A mais antiga notícia que se tem das festas, lembra o grande
e saudoso historiador Hermes Augusto de Paula, em seu livro "Montes
Claros, sua história, sua gente, seus costumes" (volume
"Costumes") é datada de 23 de maio de 1839, quando "Marcelino
Alves pediu licença para colher esmolas junto à população e, com isso, poder
realizar as Festas de Nossa Senhora do Rosário e do Divino Espírito Santo - às
quais se associou depois a Festa de São Benedito - que pretendia fazer nesta
freguesia". Quando se comemorou a coroação de Dom Pedro II em 8 de
setembro de 1841, depois do cortejo ou passeata com a efígie do Imperador,
foram permitidos vários divertimentos durante três dias: "catopês,
cavalhadas, volantins e quaisquer outros divertimentos que não ofendam a moral
pública." A partir daí, as Festas
nunca mais pararam de crescer e acontecer, livres, belas e soberanas, feitas
pelo povo e para o povo, com os catopês ou dançantes, marujos ou marujada,
caboclinhos ou caboclada, além de dois atos que não se realizam há muitos anos,
de origem popular, única maneira aceita, porque espontânea e legítima: o Bumba
meu Boi e as tão concorridas Cavalhadas!...
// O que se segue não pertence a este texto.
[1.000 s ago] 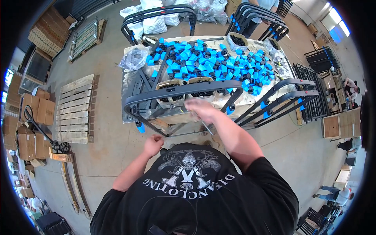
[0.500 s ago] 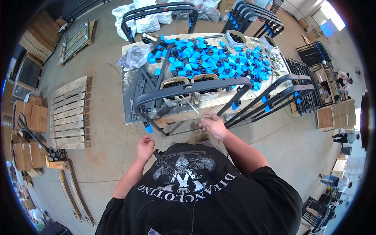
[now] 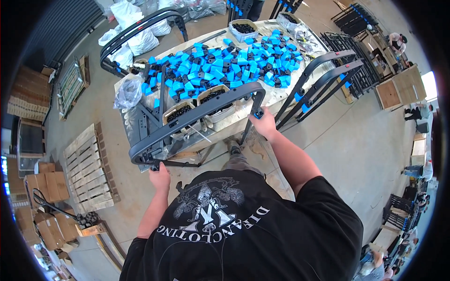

São festas religiosas, integrantes do Catolicismo Popular de
Montes Claros, em honra ou homenagem a Nossa Senhora do Rosário, a São Benedito
e ao Divino Espírito Santo. Entre as práticas religiosas, estão as missas,
celebradas por longos anos, de maneira entusiástica e contagiante, pelo muito
querido Padre João Batista Lopes, o "Padre dos Catopês"; as bênçãos e
levantamento de mastros, ou seja, a Bandeira de Nossa Senhora do Rosário, na
noite anterior ao Reinado de Nossa Senhora do Rosário; a Bandeira de São
Benedito, na noite anterior ao Reinado de São Benedito e a Bandeira do Divino
Espírito Santo, na noite anterior ao Império (e não Reinado...) do Divino
Espírito Santo, de responsabilidade do Mordomo ou Mordoma, dono de cada
bandeira, antecedido pela chamada Visita!...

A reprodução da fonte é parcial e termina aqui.